= Task goal =
Pull every line containing "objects" from the entries.

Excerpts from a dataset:
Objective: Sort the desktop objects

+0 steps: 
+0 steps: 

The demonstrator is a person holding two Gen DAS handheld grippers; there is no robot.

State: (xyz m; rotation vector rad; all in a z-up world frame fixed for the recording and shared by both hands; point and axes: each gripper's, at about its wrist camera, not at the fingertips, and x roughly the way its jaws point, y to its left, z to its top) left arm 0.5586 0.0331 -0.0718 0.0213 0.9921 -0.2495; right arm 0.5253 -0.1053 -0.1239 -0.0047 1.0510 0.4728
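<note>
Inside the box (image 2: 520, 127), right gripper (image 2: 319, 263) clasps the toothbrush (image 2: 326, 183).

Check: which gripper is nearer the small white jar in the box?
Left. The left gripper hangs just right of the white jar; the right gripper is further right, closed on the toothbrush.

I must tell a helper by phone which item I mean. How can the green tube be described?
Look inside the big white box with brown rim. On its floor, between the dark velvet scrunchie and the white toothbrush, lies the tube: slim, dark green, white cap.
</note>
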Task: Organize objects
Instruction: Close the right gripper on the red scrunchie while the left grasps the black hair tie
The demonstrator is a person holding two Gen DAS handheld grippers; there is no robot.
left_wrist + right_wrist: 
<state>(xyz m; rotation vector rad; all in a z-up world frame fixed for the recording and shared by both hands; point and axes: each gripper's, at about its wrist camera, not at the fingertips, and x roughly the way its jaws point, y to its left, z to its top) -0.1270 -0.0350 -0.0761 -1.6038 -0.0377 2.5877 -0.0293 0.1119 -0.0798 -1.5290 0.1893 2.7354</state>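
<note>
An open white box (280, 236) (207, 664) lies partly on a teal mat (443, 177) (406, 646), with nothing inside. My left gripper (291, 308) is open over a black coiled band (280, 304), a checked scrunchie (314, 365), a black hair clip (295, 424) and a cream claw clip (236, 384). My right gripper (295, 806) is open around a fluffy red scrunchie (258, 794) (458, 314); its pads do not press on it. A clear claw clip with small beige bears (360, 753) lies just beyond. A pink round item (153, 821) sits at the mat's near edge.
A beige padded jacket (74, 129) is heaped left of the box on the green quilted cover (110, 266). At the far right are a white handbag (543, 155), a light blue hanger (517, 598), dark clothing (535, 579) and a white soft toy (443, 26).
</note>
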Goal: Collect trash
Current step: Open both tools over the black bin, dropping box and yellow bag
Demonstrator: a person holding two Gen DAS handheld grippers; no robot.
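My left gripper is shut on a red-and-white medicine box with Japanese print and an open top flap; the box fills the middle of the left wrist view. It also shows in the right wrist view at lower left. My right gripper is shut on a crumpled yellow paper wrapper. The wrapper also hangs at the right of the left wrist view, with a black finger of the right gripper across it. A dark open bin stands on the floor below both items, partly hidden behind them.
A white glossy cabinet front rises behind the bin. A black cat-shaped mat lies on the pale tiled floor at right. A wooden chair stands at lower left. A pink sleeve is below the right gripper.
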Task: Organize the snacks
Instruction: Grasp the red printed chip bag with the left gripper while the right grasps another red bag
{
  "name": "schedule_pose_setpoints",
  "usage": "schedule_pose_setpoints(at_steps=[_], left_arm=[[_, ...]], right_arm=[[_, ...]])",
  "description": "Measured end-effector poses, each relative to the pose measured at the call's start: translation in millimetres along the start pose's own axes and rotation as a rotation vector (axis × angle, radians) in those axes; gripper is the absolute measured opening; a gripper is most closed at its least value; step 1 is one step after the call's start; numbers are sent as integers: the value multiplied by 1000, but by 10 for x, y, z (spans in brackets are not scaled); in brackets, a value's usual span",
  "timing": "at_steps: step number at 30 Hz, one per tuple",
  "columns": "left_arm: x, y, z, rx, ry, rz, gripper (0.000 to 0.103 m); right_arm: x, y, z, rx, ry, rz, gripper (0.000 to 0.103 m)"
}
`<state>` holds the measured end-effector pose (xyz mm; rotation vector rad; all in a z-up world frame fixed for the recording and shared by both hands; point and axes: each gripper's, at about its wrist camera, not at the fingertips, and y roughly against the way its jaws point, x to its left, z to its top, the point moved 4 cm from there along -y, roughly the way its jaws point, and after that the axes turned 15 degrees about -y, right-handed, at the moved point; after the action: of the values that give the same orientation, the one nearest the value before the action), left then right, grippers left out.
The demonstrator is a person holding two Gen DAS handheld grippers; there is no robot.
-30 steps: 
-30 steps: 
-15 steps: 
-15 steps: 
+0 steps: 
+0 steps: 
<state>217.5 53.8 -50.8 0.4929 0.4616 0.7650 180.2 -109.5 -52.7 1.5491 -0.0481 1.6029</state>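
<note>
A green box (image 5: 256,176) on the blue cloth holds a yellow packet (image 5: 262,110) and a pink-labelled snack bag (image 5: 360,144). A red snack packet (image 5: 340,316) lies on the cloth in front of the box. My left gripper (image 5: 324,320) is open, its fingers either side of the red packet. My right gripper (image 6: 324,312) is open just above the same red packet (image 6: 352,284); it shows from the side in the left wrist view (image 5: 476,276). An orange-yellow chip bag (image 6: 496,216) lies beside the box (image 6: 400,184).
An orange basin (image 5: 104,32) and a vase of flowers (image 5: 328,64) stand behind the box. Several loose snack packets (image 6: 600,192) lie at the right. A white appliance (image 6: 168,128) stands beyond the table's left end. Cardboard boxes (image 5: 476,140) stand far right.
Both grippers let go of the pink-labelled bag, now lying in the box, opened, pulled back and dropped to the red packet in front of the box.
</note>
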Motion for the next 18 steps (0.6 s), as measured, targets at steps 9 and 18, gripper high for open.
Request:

= Completed task =
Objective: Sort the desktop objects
Task: Organize objects

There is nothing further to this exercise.